Dassin spent his last years running the Melina Mercouri foundation and was working to persuade the British government to return the Eldgin Marbles, sculptures taken from the Parthenon almost 200 years ago. In September, a museum will open in Athens with plaster casts of the sculptures.
For me, what’s most impressive about Dassin is his passion and his forgiveness. If you watch interviews with him, (especially the one on the ‘Naked City,’ DVD,) he almost brushes off the Hollywood blacklist, even though it cost him five years of work and left him practically destitute. The other remarkable thing about Dassin was his love for his wife. Again, in interviews, the respect and love he had for her comes through like a train. In his films, he shows the same sort of passion. Dassin is always carefully building story and presenting the characters and their obstacles.

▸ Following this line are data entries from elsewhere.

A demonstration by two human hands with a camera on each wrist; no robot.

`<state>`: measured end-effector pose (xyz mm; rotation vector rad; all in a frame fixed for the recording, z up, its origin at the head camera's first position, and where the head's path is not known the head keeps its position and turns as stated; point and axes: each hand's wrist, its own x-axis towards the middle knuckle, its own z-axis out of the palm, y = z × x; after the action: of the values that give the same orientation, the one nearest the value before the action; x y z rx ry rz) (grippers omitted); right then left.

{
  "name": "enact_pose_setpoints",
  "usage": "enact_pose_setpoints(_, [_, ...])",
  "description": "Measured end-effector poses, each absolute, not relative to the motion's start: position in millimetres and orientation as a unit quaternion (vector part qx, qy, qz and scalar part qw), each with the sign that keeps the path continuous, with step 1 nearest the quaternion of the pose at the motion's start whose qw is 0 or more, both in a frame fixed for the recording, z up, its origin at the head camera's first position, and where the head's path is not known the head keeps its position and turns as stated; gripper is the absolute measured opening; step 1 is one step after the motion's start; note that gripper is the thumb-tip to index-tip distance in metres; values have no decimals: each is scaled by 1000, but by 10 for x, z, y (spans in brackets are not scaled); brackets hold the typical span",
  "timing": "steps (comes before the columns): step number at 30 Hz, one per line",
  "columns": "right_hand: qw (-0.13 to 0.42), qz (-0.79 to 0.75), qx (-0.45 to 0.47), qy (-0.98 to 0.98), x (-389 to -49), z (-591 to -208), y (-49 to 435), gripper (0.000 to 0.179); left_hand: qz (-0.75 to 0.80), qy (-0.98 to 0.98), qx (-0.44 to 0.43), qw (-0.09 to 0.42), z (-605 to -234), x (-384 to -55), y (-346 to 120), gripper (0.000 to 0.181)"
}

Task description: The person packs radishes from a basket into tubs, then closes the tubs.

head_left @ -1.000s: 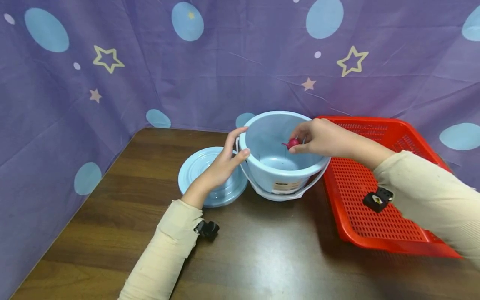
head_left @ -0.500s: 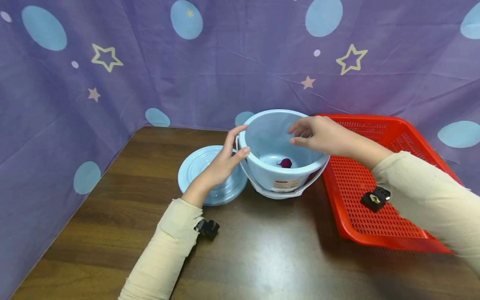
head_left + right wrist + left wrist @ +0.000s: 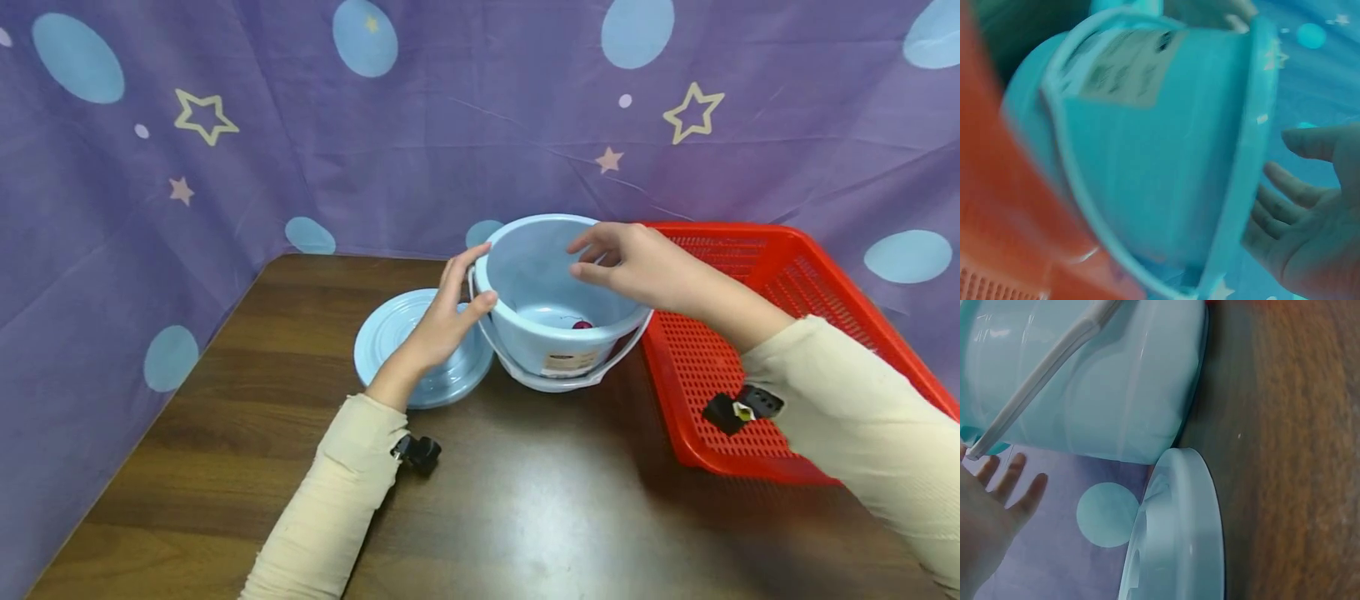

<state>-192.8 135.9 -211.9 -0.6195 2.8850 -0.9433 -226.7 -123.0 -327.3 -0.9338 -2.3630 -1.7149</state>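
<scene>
A light blue bucket (image 3: 536, 350) stands upright on the wooden table, its handle hanging down at the front. On its floor lies a small red radish (image 3: 582, 325) with a thin root, partly hidden by the near rim. My left hand (image 3: 438, 329) touches the bucket's left rim with thumb and fingers fairly straight; in the left wrist view its fingers (image 3: 1007, 484) are spread beside the bucket wall. Over the bucket's right side hovers my right hand (image 3: 637, 262), fingers loosely bent and holding nothing. The right wrist view shows that hand's palm (image 3: 1310, 231) beside the rim.
Left of the bucket, a round light blue lid (image 3: 382, 333) lies on the table (image 3: 480, 500). A red perforated basket (image 3: 678, 417) stands close on the right, under my right forearm. A purple curtain (image 3: 450, 125) hangs behind.
My right hand has let go of the radish, which dropped into the bucket and shifted slightly right on its floor. The left hand has stayed at the rim.
</scene>
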Motion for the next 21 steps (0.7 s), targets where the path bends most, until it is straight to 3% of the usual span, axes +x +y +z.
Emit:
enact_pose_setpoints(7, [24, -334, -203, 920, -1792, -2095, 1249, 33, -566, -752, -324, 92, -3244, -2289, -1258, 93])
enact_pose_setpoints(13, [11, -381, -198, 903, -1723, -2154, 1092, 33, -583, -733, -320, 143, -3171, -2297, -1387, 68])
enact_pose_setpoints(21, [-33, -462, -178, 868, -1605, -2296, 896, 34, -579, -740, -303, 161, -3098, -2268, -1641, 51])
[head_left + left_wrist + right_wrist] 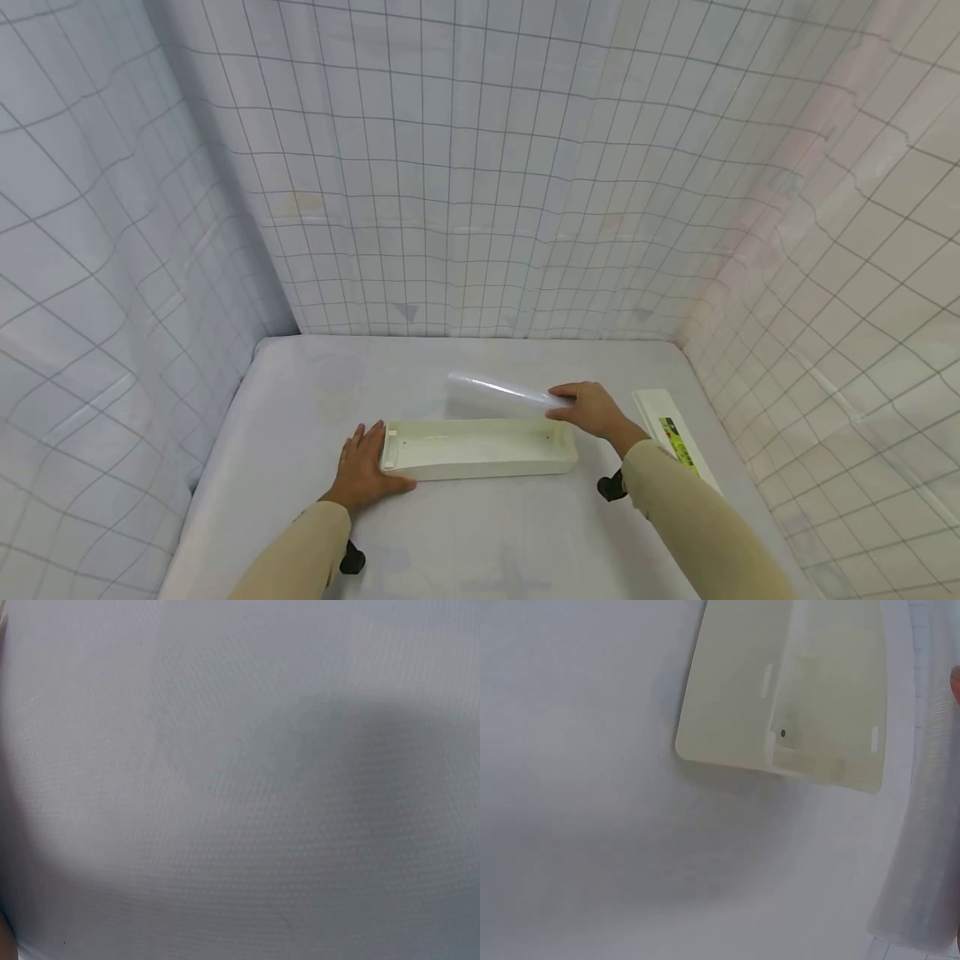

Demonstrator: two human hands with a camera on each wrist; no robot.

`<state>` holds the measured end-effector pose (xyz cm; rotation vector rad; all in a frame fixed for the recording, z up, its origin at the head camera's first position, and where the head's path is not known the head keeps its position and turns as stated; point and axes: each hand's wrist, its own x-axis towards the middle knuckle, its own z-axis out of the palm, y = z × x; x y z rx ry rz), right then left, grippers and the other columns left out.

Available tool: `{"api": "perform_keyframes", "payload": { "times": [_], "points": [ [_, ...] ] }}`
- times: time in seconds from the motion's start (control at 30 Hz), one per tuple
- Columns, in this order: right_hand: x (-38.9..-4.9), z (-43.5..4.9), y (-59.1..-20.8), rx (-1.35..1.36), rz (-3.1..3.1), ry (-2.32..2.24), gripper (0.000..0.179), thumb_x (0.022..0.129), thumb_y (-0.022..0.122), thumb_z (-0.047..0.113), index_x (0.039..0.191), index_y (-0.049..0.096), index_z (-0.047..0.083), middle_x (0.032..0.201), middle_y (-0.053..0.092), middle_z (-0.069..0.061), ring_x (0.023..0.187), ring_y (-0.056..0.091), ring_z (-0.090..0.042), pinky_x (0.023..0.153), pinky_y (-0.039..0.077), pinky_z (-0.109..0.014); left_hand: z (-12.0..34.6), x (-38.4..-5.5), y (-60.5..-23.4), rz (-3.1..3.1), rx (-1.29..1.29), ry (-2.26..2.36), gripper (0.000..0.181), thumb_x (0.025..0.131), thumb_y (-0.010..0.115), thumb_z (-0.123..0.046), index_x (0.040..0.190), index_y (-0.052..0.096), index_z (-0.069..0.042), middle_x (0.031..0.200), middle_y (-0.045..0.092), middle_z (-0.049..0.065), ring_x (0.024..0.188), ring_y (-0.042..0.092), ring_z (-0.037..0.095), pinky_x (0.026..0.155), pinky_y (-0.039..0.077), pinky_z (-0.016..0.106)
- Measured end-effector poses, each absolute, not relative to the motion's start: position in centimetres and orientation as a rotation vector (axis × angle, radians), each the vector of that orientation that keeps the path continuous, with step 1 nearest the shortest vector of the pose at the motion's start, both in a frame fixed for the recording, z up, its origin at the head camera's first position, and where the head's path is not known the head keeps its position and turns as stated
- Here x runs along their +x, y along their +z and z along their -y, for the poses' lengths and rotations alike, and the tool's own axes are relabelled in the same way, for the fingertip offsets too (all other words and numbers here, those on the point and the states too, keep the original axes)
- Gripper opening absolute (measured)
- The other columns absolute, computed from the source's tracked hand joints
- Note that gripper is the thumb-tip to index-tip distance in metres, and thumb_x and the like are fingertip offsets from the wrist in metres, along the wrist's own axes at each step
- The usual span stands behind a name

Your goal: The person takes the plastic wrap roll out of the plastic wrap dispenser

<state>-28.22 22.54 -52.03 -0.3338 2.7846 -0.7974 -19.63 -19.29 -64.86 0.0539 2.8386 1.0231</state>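
Note:
A long, off-white open-topped plastic box point(480, 468) lies across the table, its inside bare. My left hand point(365, 471) rests at its left end, fingers extended along the end wall and thumb along the near side. My right hand point(592, 410) holds a clear roll of plastic wrap point(498, 392) by its right end, just behind the box. In the right wrist view, the box's end point(825, 772) shows beside the roll point(922, 877), with only fingertips of the hand visible at the edge. The left wrist view shows mostly white cloth.
A long white lid point(660, 408) with a green and yellow label lies to the right, partly hidden by the right sleeve point(697, 508). White cloth covers the table point(465, 542). Grid-patterned curtains point(480, 183) stand around the back and sides.

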Motion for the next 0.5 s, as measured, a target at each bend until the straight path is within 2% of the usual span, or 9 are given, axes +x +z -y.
{"api": "perform_keyframes", "payload": {
  "times": [0.23,0.5],
  "points": [
    [-28.7,-23.8,-52.9,-0.237,-2.830,-0.796,0.052,0.092,0.076,0.037,0.137,0.066,0.012,0.141,0.065,-0.014,0.131,0.061,-0.035,0.107,0.053,-0.053,19.2,-19.7,-65.0,-2.834,0.054,1.035,0.128,0.063,0.092,-0.056,0.159,0.026,-0.004,0.167,0.027,0.022,0.157,0.005,0.046,0.128,0.000,0.063],
    [-29.3,-25.2,-53.4,-0.180,-2.873,-0.712,0.056,0.094,0.073,0.038,0.140,0.062,0.009,0.145,0.061,-0.016,0.136,0.056,-0.040,0.111,0.048,-0.057,19.2,-19.6,-65.0,-2.839,0.064,1.045,0.126,0.063,0.092,-0.055,0.158,0.028,-0.003,0.166,0.028,0.022,0.157,0.006,0.046,0.128,0.000,0.064]
  ]
}}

That said, Dassin was always demanding of himself. In a quote taken from the New York Times obituary, the Times says the following:
In 1962, with his best films largely behind him, Mr. Dassin told Cue magazine: “Of my own films, there’s only one I’ve really liked — ‘He Who Must Die.’ That is, I like what it had to say. But that doesn’t mean I’m completely satisfied with it. I’d do it all over again, if I could.”
Jules Dassin died on Monday, March 31, in Greece at the age of 96.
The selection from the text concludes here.